** Opening Data supplied block **

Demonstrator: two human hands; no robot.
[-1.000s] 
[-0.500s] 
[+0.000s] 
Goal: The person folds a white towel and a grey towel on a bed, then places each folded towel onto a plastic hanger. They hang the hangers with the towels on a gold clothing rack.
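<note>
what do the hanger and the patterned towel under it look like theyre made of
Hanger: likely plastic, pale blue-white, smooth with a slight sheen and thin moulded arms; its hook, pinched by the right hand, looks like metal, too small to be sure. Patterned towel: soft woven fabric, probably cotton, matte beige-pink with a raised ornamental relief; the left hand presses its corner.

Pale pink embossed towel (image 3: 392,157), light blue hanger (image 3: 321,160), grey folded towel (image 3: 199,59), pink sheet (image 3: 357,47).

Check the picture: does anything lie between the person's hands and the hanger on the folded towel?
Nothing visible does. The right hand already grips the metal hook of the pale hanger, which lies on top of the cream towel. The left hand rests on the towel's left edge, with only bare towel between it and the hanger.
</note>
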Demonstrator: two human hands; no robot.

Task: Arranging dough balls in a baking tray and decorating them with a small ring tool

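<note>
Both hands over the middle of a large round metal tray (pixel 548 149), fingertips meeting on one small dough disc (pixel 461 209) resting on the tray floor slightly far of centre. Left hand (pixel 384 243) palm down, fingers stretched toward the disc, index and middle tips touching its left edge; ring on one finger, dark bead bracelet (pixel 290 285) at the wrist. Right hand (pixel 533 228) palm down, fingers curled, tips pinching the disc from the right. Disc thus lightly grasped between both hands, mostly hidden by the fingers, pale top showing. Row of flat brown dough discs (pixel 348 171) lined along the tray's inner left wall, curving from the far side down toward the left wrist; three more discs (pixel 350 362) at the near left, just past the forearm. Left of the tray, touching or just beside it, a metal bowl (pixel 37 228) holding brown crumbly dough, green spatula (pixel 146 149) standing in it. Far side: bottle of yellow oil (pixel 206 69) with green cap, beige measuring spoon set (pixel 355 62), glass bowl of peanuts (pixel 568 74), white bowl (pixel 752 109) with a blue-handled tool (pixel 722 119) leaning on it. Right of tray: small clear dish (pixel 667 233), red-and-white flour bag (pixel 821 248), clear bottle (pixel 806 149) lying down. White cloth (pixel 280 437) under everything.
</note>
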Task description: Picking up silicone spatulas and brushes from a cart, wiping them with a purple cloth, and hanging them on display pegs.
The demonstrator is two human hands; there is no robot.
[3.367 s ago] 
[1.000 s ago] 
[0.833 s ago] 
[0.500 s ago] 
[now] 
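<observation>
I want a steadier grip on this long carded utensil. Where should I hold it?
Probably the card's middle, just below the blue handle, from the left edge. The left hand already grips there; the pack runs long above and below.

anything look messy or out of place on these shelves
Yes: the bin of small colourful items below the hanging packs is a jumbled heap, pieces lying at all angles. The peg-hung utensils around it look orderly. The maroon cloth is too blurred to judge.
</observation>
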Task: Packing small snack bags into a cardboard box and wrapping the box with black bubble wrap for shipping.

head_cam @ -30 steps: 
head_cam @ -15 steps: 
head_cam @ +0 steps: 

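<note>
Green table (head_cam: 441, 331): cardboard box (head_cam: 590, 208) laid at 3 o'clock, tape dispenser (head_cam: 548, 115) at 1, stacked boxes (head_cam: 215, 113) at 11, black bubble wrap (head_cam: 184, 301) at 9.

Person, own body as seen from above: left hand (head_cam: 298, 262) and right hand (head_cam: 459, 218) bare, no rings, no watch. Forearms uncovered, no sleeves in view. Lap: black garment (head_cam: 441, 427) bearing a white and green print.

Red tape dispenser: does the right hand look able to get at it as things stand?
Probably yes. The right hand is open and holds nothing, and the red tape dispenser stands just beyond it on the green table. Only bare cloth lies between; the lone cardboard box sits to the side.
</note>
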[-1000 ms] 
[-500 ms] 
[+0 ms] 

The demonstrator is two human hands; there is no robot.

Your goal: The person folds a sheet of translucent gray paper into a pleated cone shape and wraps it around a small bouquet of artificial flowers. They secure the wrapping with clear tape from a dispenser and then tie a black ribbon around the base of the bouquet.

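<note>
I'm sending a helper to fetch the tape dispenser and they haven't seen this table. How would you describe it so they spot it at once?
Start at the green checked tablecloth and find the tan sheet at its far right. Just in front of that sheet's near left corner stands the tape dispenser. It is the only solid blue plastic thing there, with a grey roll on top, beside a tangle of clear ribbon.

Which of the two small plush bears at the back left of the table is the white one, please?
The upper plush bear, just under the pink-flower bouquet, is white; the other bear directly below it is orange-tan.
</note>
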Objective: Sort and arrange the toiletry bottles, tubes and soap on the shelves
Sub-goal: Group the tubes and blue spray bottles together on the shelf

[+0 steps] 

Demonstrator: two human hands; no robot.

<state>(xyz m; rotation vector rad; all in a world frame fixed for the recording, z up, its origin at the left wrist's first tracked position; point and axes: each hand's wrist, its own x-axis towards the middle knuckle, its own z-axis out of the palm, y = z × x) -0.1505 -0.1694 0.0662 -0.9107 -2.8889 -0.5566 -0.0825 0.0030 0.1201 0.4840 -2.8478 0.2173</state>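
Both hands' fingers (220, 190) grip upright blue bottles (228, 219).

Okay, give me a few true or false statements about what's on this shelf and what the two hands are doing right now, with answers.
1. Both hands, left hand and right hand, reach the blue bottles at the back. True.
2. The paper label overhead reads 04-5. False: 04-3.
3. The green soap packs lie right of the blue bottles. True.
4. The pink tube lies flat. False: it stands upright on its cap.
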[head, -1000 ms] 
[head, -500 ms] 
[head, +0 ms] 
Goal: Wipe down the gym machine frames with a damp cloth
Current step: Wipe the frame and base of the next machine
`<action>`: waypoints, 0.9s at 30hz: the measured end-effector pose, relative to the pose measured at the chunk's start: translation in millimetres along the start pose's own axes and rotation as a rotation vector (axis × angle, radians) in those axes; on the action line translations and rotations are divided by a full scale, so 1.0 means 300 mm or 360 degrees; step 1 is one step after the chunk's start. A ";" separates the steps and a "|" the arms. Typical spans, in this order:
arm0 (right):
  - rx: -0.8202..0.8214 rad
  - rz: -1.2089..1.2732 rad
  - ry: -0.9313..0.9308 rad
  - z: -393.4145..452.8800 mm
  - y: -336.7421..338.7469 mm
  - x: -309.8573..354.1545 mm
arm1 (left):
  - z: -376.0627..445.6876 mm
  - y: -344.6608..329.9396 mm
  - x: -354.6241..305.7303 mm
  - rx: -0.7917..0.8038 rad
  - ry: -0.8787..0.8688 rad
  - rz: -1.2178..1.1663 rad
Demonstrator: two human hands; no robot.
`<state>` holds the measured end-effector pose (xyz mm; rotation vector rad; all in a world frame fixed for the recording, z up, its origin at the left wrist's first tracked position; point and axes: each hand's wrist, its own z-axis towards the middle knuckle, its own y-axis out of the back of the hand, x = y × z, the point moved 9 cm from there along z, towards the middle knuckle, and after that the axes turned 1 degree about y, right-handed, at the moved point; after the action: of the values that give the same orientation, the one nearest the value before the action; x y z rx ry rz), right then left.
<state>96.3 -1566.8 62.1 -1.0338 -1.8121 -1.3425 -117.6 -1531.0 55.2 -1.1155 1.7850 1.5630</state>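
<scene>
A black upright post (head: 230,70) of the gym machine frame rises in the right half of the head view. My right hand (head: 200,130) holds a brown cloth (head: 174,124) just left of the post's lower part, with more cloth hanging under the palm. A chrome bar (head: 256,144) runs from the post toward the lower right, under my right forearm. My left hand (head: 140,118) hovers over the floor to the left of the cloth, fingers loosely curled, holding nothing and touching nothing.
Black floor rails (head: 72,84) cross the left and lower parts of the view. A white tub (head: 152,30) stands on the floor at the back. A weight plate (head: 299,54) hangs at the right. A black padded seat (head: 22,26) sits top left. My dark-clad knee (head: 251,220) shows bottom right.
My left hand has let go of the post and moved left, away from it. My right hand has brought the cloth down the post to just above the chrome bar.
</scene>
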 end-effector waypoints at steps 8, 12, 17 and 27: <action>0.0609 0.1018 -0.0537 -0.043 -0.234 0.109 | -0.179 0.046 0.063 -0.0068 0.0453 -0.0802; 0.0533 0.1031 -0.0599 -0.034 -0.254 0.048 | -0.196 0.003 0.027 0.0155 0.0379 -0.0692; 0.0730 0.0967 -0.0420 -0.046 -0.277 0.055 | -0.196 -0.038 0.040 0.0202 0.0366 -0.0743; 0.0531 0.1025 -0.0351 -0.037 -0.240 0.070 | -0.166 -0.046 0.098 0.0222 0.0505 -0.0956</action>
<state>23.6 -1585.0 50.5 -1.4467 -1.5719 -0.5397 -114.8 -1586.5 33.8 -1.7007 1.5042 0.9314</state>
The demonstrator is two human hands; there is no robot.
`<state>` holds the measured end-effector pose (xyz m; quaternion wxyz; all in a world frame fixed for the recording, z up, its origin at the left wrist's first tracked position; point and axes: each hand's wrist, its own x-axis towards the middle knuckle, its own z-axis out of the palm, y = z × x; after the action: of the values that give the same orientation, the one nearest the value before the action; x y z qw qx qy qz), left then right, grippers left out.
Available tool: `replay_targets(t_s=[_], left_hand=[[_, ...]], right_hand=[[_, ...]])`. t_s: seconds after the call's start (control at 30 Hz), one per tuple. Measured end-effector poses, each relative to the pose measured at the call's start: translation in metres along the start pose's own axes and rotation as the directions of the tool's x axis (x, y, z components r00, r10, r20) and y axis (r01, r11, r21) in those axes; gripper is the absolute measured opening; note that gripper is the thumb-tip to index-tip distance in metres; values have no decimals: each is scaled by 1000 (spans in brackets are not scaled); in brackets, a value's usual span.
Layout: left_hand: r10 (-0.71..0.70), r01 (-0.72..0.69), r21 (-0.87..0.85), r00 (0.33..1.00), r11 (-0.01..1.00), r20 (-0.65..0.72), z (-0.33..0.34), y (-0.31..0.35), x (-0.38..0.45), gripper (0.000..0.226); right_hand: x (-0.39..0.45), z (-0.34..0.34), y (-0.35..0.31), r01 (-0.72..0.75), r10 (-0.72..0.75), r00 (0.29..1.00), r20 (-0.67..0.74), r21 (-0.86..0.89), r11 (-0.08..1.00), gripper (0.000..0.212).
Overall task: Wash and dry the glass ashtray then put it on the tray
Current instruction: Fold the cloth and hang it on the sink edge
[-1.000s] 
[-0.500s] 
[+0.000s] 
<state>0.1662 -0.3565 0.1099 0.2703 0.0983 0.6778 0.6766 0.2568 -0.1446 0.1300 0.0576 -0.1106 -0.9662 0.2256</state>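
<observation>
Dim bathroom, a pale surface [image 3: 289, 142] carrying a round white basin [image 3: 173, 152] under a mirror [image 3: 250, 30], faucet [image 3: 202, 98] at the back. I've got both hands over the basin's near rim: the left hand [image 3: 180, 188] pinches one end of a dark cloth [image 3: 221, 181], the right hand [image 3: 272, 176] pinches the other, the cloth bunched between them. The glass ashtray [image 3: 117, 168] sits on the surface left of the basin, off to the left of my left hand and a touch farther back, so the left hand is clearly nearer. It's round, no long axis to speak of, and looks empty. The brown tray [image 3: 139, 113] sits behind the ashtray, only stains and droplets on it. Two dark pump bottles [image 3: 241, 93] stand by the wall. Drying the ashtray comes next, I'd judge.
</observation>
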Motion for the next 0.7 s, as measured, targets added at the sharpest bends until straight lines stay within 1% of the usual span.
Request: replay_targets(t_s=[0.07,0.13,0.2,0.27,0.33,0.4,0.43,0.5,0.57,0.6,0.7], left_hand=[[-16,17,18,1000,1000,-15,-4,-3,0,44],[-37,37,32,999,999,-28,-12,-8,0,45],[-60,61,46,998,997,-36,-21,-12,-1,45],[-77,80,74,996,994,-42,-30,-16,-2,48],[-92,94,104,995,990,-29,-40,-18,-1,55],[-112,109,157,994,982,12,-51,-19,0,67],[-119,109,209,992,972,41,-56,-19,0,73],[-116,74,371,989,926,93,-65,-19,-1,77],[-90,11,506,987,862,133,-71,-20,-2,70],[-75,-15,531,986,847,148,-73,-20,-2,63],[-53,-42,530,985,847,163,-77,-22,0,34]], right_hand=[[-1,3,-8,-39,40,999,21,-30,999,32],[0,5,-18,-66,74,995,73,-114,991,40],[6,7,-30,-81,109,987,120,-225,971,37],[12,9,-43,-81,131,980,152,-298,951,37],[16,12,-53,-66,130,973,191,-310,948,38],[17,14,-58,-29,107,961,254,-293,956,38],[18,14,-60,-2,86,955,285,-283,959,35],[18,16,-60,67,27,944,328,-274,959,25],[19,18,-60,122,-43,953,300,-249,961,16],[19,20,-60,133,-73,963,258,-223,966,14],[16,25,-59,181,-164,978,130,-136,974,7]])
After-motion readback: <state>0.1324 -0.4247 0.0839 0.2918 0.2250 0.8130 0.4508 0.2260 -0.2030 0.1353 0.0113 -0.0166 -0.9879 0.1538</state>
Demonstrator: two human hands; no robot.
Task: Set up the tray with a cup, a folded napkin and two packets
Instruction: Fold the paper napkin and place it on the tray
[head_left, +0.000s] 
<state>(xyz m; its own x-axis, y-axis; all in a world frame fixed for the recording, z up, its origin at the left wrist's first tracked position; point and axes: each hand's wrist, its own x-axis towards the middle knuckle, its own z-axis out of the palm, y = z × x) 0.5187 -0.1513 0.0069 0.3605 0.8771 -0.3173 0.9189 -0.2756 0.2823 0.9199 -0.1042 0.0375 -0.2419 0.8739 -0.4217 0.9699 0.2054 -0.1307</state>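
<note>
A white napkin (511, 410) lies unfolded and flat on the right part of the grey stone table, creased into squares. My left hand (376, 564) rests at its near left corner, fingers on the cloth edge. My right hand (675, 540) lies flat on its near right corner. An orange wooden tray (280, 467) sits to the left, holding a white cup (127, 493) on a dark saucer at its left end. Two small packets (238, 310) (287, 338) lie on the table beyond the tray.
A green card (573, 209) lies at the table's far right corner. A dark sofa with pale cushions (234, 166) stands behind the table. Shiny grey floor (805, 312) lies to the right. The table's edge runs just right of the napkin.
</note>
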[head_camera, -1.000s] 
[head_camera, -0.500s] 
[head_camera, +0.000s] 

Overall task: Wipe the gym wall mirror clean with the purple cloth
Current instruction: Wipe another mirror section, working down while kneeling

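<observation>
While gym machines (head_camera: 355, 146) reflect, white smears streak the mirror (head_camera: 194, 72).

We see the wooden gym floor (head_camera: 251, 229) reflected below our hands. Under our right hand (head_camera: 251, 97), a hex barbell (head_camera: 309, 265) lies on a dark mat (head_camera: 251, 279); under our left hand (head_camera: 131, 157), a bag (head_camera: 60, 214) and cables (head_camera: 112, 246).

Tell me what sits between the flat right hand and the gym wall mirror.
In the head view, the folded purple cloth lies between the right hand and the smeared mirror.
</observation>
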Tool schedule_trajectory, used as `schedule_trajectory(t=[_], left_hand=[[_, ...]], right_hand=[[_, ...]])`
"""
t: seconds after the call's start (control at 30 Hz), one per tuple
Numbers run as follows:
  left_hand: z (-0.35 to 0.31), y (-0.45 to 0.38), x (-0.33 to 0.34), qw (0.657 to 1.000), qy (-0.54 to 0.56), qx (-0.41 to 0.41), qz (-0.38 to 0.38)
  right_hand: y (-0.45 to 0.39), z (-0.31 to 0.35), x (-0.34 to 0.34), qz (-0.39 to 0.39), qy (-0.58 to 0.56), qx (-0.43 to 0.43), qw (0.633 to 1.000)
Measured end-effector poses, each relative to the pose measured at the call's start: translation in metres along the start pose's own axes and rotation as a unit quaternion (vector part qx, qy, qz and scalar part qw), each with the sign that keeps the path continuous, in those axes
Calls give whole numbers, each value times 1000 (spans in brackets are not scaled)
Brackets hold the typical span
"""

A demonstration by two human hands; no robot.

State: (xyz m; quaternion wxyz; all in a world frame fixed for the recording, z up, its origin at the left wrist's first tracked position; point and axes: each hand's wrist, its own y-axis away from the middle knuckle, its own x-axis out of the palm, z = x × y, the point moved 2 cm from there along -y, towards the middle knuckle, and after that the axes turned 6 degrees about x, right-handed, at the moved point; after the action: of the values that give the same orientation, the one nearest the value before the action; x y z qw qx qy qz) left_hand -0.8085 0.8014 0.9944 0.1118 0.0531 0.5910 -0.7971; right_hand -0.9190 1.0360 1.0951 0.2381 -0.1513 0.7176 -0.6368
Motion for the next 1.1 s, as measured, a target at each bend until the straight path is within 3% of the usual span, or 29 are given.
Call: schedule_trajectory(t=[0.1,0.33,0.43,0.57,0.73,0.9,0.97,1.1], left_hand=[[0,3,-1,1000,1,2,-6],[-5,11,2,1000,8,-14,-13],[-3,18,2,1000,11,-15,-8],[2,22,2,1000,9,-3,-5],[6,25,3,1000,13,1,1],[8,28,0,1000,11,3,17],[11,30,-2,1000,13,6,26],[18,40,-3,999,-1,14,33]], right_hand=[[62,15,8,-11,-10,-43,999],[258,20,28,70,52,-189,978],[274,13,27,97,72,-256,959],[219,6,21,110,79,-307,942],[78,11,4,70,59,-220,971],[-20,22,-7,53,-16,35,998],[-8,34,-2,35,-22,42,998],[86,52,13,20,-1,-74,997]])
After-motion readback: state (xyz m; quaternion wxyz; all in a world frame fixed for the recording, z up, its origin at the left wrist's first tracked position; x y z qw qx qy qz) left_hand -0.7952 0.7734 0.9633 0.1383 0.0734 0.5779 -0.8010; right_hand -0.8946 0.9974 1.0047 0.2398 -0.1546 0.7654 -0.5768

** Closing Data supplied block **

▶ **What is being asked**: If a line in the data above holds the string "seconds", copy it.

▶ **Exercise answer**:
Available tool: `replay_targets(t_s=[_], left_hand=[[_, ...]], right_hand=[[_, ...]])`. t_s: seconds after the call's start (control at 30 Hz), one per tuple. Measured end-effector poses, each relative to the pose measured at the call's start: translation in metres along the start pose's own axes and rotation as the directions of the tool's x axis (x, y, z components r00, r10, r20) and y axis (r01, r11, r21) in those axes; gripper is the absolute measured opening; note that gripper is the thumb-tip to index-tip distance in metres; values have no decimals: each is scaled by 1000 (spans in brackets are not scaled); in brackets, a value's usual span.
t: seconds after the call's start (control at 30 Hz), one per tuple

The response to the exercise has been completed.